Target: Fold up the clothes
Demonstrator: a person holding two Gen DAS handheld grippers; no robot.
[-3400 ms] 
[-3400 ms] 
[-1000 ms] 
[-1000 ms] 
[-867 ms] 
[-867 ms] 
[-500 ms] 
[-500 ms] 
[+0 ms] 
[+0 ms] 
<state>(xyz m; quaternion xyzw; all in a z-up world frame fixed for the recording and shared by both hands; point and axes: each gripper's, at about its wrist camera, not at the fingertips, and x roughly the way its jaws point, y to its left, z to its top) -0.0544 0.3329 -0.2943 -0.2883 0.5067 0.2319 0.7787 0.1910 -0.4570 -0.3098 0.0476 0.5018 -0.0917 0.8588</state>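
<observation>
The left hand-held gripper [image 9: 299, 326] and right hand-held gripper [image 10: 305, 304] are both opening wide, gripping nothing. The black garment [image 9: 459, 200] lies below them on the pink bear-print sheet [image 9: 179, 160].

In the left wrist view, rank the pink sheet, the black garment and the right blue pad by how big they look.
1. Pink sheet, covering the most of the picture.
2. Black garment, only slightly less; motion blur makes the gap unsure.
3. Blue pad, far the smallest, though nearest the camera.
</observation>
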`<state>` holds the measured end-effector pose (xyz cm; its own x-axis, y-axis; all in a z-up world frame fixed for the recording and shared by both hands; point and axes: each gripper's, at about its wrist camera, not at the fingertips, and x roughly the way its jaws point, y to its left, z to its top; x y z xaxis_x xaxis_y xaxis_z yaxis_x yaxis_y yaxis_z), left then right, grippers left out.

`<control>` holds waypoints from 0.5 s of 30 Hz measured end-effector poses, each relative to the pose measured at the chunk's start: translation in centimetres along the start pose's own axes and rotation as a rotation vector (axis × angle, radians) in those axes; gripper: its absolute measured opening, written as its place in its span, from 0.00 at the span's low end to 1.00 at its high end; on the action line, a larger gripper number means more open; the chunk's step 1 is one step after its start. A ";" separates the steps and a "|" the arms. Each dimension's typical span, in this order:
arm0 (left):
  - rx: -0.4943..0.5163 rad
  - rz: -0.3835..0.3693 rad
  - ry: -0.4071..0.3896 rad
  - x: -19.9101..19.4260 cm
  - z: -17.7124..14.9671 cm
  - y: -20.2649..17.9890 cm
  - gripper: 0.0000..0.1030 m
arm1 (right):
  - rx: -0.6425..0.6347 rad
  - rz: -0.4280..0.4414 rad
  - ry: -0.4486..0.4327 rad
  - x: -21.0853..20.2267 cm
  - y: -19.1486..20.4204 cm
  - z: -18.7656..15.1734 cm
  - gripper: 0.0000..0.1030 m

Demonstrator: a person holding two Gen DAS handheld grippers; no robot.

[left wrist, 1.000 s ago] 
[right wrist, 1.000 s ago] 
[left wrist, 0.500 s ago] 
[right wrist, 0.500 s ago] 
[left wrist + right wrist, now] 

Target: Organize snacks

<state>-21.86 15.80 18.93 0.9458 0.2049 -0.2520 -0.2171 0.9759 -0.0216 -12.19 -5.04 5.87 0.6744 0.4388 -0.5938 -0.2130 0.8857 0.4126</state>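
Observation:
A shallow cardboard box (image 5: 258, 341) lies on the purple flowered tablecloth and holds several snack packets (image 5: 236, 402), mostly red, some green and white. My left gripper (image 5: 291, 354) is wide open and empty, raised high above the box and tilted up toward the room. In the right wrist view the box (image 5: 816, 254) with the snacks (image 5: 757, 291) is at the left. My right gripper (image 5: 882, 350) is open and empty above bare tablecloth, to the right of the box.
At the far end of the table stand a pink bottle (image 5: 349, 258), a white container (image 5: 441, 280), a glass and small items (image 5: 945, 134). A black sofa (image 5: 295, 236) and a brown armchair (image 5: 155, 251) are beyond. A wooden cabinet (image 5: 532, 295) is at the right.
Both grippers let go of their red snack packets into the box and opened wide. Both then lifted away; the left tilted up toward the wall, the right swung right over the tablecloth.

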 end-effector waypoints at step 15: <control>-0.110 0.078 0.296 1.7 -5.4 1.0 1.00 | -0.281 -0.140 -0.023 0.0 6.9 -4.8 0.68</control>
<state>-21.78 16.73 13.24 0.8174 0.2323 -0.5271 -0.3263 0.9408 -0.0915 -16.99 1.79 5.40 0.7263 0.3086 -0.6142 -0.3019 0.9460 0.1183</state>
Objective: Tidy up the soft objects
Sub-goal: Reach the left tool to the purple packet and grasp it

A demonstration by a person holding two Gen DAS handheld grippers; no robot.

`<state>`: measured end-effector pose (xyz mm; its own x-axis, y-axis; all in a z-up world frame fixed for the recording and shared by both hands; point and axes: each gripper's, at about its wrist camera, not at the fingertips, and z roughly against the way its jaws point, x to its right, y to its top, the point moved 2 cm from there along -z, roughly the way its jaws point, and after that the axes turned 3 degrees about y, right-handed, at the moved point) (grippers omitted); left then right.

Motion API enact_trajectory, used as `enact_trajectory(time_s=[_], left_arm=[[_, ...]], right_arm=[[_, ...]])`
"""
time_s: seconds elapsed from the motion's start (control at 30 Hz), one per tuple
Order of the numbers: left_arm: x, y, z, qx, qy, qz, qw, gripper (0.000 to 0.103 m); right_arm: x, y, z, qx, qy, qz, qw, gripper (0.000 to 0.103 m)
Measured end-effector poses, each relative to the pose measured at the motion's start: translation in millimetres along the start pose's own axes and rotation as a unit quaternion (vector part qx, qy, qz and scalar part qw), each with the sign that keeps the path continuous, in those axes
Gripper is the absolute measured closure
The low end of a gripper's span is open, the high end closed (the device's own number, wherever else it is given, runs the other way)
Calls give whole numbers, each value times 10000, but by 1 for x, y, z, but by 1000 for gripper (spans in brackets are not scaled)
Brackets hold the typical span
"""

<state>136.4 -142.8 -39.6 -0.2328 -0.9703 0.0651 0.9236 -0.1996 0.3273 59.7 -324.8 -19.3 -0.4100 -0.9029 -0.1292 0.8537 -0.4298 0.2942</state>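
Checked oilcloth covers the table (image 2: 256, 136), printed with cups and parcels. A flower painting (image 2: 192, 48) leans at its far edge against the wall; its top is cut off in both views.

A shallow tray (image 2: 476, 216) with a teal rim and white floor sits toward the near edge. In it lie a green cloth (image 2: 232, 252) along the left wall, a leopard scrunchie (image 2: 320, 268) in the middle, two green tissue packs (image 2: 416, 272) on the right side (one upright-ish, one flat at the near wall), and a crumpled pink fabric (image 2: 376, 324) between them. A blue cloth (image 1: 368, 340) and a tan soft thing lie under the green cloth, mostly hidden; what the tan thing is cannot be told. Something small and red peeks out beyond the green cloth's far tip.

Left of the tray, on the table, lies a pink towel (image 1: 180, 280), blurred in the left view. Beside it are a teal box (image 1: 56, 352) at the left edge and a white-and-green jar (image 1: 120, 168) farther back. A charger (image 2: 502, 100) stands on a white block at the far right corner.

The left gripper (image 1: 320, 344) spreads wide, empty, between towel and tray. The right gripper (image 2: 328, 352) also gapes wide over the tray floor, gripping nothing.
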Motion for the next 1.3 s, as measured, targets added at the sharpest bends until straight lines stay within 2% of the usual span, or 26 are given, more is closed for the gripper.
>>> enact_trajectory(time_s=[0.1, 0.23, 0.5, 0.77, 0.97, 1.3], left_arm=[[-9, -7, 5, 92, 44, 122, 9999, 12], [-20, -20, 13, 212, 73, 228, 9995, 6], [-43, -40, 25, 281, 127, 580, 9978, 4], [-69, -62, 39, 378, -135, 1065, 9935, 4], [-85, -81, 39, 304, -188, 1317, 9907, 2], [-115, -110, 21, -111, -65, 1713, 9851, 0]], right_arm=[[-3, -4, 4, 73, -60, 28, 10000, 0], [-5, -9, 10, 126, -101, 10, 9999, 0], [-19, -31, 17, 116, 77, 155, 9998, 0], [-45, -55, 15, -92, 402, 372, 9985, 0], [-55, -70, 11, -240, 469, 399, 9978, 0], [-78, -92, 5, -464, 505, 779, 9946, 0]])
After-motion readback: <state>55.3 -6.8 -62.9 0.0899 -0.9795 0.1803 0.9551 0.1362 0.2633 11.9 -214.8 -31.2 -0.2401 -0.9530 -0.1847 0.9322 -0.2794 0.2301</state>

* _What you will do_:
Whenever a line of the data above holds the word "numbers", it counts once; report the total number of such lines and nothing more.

* _Answer for this exercise_:
2